An exact, complete copy of the entries is what is needed.

—————

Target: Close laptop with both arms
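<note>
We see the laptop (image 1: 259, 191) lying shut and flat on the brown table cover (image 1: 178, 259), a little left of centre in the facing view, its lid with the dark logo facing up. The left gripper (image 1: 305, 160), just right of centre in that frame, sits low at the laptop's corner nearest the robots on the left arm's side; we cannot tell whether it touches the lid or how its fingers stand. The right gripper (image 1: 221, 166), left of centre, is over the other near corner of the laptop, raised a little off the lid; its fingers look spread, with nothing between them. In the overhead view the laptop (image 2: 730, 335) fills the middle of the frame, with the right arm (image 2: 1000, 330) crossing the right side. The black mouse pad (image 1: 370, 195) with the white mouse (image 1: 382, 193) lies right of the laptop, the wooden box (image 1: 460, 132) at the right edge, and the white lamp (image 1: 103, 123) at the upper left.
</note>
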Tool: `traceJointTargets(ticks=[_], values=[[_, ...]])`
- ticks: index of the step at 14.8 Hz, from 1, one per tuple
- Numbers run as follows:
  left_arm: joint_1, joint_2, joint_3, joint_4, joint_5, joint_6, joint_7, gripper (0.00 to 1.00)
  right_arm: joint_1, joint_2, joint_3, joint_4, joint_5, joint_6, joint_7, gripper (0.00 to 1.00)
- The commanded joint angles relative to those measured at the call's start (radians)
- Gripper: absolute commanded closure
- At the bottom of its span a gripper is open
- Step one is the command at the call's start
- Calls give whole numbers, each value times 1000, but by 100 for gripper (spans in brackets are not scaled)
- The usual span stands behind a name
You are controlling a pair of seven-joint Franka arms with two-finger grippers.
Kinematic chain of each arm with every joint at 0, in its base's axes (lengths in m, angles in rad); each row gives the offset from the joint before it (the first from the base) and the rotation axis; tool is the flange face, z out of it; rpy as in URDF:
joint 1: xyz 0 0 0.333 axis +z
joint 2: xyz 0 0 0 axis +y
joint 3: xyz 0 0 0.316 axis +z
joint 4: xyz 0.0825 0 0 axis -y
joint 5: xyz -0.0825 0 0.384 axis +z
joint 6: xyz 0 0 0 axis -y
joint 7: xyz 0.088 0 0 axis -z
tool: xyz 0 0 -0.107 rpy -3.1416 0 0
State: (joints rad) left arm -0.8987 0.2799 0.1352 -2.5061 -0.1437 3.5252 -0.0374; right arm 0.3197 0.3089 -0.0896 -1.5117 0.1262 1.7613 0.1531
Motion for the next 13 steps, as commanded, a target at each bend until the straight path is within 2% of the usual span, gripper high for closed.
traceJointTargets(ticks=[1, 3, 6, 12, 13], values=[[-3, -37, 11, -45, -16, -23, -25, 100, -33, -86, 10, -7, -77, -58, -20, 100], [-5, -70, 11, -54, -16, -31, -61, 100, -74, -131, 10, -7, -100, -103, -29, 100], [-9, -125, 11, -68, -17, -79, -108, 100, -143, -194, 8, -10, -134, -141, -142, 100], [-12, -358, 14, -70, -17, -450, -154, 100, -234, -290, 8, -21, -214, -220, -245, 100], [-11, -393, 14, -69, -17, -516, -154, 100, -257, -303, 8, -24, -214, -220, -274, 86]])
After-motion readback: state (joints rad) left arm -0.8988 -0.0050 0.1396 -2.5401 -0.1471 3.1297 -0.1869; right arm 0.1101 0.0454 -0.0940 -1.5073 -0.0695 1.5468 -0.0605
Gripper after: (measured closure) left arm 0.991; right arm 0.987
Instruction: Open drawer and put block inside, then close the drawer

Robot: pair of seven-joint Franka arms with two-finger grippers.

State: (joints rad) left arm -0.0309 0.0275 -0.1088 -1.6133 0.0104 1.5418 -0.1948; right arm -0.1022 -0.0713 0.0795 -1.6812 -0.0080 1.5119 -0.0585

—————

◆ Result below
Target: Close laptop with both arms
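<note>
We see the laptop (image 1: 259, 191) lying shut and flat on the brown table cover (image 1: 178, 259), a little left of centre in the facing view, its lid with the dark logo facing up. The left gripper (image 1: 305, 160), just right of centre in that frame, sits low at the laptop's corner nearest the robots on the left arm's side; we cannot tell whether it touches the lid or how its fingers stand. The right gripper (image 1: 221, 166), left of centre, is over the other near corner of the laptop, raised a little off the lid; its fingers look spread, with nothing between them. In the overhead view the laptop (image 2: 730, 335) fills the middle of the frame, with the right arm (image 2: 1000, 330) crossing the right side. The black mouse pad (image 1: 370, 195) with the white mouse (image 1: 382, 193) lies right of the laptop, the wooden box (image 1: 460, 132) at the right edge, and the white lamp (image 1: 103, 123) at the upper left.
</note>
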Tool: `traceJointTargets(ticks=[_], values=[[_, ...]])`
- ticks: index of the step at 14.8 Hz, from 1, one per tuple
- Numbers run as follows:
  left_arm: joint_1, joint_2, joint_3, joint_4, joint_5, joint_6, joint_7, gripper (0.00 to 1.00)
  right_arm: joint_1, joint_2, joint_3, joint_4, joint_5, joint_6, joint_7, gripper (0.00 to 1.00)
- The commanded joint angles relative to those measured at the call's start (radians)
- Gripper: absolute commanded closure
- At the bottom of its span a gripper is open
- Step one is the command at the call's start
- Calls give whole numbers, each value times 1000, but by 100 for gripper (spans in brackets are not scaled)
- The usual span stands behind a name
You are controlling a pair of seven-joint Franka arms with two-finger grippers.
Kinematic chain of each arm with every joint at 0, in its base's axes (lengths in m, angles in rad); each row gives the offset from the joint before it (the first from the base) and the rotation axis; tool is the flange face, z out of it; rpy as in URDF:
joint 1: xyz 0 0 0.333 axis +z
joint 2: xyz 0 0 0 axis +y
joint 3: xyz 0 0 0.316 axis +z
joint 4: xyz 0.0825 0 0 axis -y
joint 5: xyz -0.0825 0 0.384 axis +z
joint 6: xyz 0 0 0 axis -y
joint 7: xyz 0.088 0 0 axis -z
tool: xyz 0 0 -0.107 rpy -3.1416 0 0
State: (joints rad) left arm -0.8987 0.2799 0.1352 -2.5061 -0.1437 3.5252 -0.0374; right arm 0.3197 0.3089 -0.0896 -1.5117 0.1262 1.7613 0.1531
Motion for the next 13 steps, as commanded, a target at each bend until the straight path is within 2% of the usual span, gripper high for closed.
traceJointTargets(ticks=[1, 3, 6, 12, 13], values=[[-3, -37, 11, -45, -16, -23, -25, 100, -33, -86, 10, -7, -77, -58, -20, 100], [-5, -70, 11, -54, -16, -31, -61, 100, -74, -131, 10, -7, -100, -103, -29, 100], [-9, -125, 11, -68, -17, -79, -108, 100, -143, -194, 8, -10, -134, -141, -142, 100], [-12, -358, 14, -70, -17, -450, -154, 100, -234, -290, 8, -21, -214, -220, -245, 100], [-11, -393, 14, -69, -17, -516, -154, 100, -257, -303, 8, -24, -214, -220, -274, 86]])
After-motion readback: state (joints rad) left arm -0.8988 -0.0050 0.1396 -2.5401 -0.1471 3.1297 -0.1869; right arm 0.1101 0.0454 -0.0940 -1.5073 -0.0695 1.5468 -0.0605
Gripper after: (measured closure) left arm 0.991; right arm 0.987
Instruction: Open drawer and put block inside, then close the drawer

Robot: pair of seven-joint Franka arms with two-finger grippers.

State: (joints rad) left arm -0.0309 0.0275 -0.1088 -1.6133 0.0104 1.5418 -0.1948; right arm -0.1022 -0.0713 0.0795 -1.6812 -0.0080 1.5119 -0.0585

No more output is needed.